* Task objective *
Every record gets copied exactly, and no picture goes with it.

* Material provided *
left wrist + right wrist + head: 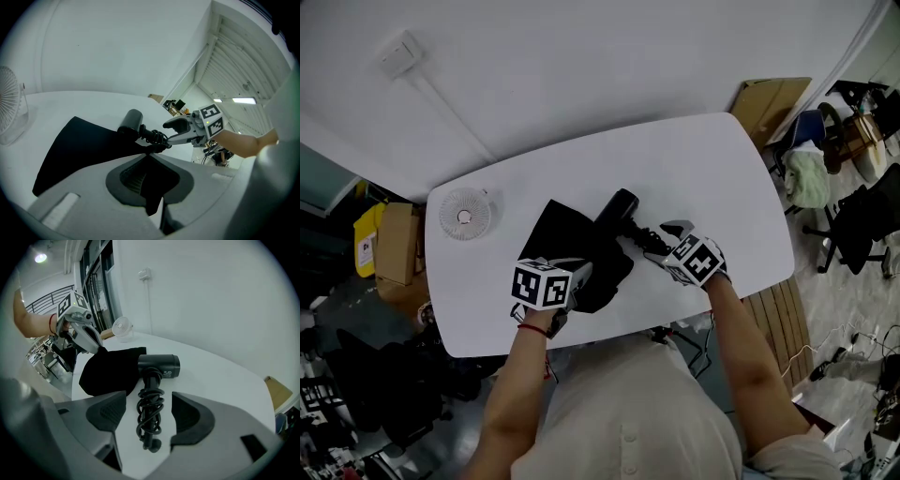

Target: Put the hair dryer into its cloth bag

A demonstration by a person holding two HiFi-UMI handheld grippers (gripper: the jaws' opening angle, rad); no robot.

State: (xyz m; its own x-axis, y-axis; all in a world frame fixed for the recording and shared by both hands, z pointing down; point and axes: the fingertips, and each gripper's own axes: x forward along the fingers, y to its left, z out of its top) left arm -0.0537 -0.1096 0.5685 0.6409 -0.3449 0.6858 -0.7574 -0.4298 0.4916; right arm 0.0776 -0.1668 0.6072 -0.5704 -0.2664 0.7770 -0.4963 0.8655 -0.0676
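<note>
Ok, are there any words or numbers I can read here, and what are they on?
Hair dryer: small pale print on its barrel, too small to read.
Yellow container beside the table: a white label, too blurred to read.
No other text can be read.

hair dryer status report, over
Left tool shut on cloth bag. Right tool open, astride the cord-wrapped handle. Hair dryer on table at bag's edge, not in. Desk fan well clear.
</note>
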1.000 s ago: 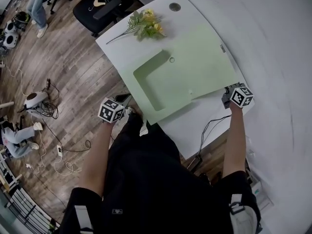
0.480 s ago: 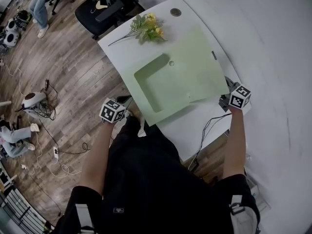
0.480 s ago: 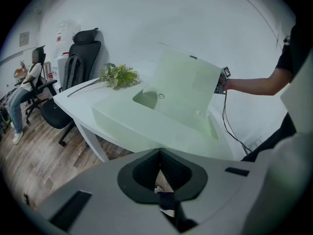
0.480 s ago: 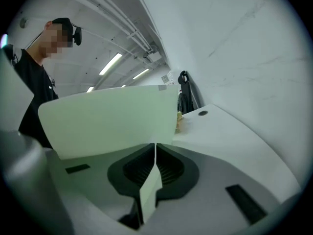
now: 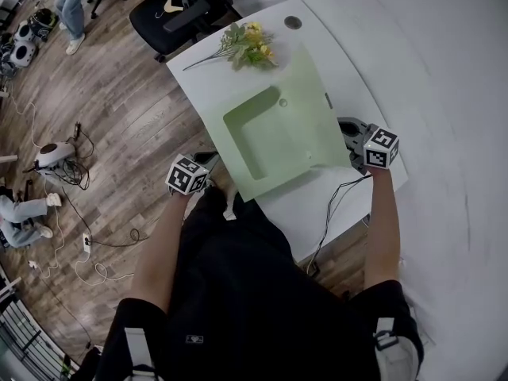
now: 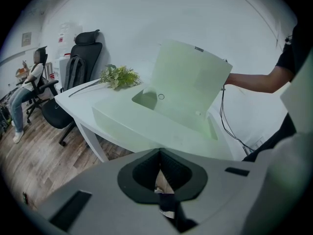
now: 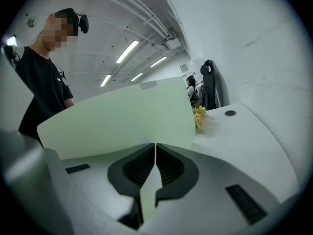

* Answer to this exercise *
left wrist + right wrist + head: 

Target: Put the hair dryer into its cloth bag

A demonstration by a person holding two HiFi-UMI handheld grippers (gripper: the jaws' opening angle, rad); no robot.

State: (xyz m; its own x-axis, y-axis; all in a world frame fixed for the recording and shared by both hands, z pointing down; point and axes: the fingertips, and each gripper's own axes: x forward along the fingers, y to its left, z out of its top) left arm -0.0537 -0.1096 0.5685 0.6409 -0.3449 0.6858 -0.7574 -0.4298 0.4916; right arm 0.0776 -0.1668 0.6072 -0.5704 -0.2664 0.7770 -0.4963 0.8655 -0.0676
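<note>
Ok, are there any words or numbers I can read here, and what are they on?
Hair dryer: small pale print on its barrel, too small to read.
Yellow container beside the table: a white label, too blurred to read.
No other text can be read.

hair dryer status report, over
Left tool shut on cloth bag. Right tool open, astride the cord-wrapped handle. Hair dryer on table at bag's edge, not in. Desk fan well clear.
</note>
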1.000 s ago: 
0.480 s ago: 
0.480 s ago: 
0.480 s ago: 
now: 
now: 
now: 

No more output is expected.